Pendant la grande guerre, les soldats, qu’ils soient français ou allemands, écrivaient, souvent des lettres, qui deviennent alors des témoignages, parfois, des poèmes. Chaque ligne retrace la souffrance de ces hommes dont les tranchées, qu’un officier allemand nomme « terrier », étaient l’univers. Roger Berdold, président du comité franco-allemand, nous livre deux de ces écrits.
Lettre d’un officier allemand, trouvée dans une tranchée reprise par les français
en juillet 1915.
Ma chère Trudel,
Ce sont peut-être les dernières lignes que tu recevras de moi. La situation est véritablement désespérée. Depuis ce matin 7 heures, feu ininterrompu de l’artillerie. Dans notre secteur, d’une superficie de 100 mètres sur 100 mètres, nous avons compté quelque chose comme 8 000 obus. Le bombardement, lors de la bataille de Champagne, n’était pas moitié aussi intense qu’ici ! En outre, nous occupons des postes complètement isolés. Depuis hier matin, de bonne heure, nous n’avons plus rien eu à manger ni à boire.
Par-dessus le marché, les bandits ont aussi commencé à faire exploser des mines. A cela, il faut ajouter que nous n’avons pas la moindre idée, dans notre terrier, de ce qui se passe en général en dehors. Nos réseaux de fils de fer ne doivent plus exister. Il est toutefois extraordinaire que les français n’aient pas encore attaqué. Mais ce qui n’a pas eu lieu peut encore venir.
Maintenant, nous ne sommes plus que onze hommes dans notre terrier et nous attendons les évènements. Il est encore possible qu’ils enlèvent tout notre nid et qu’ils nous fassent prisonniers. La tranchée n’est plus qu’un tas de débris ; il n’y a plus de communications.
Cette lettre n’a pu être terminée par l’officier allemand.
- - - - - - - - - - - -
C’est fini ! Mon corps n’est plus qu’une machine
Qui hurle et qui rampe et qui baisse l’échine !
Et..qui crache,
Qui frappe, qui cingle et qui cravache !
C’est la guerre ! Entendez-vous, la Guerre !
Ils sont là par milliers, immense cimetière !
Mais voici que le silence devient profond ;
Les canons se sont tus, et là-bas, l’horizon
Semble teinte de rose et signale l’aurore.

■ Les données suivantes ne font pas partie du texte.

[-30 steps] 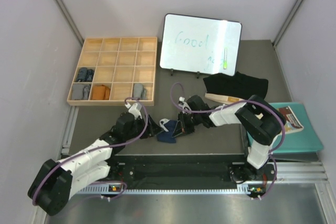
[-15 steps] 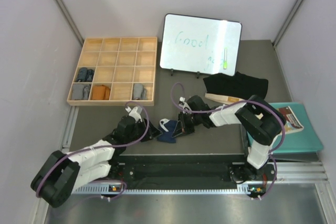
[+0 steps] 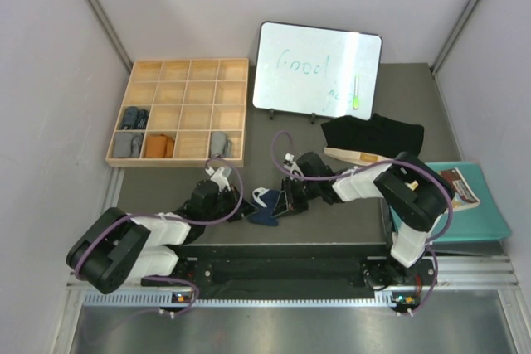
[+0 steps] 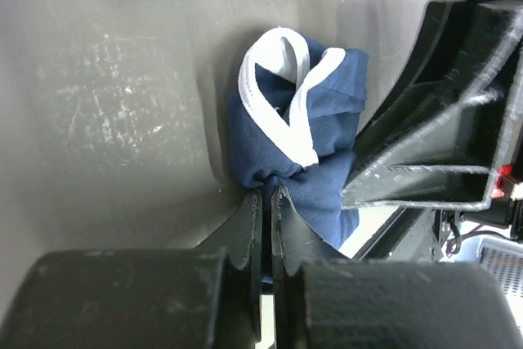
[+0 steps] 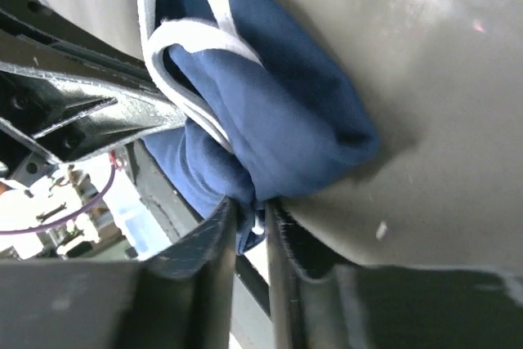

La nuit bientôt s’achève. L’on aperçoit encore
Les étoiles pâlies, tels de petits diamants.
Elles semblent des veilleuses pendues au firmament !
Le calme est revenu, revenue ma confiance ;
Et mon âme s’est rouverte aux grandes espérances !
Le jour, maintenant, découvre devant moi
La plaine de Malheur, la tranchée ennemie ;
C’est moi ! C’est nous ! Farouches d’énergie,
Nous sommes des poilus, l’avenir est à nous !
O vous ! Que nous aimons, nous travaillons pour vous.
A. Noez.
Ces pages de guerre ont été retrouvées par Mr Henri Rucelle dans sa maison en 1919.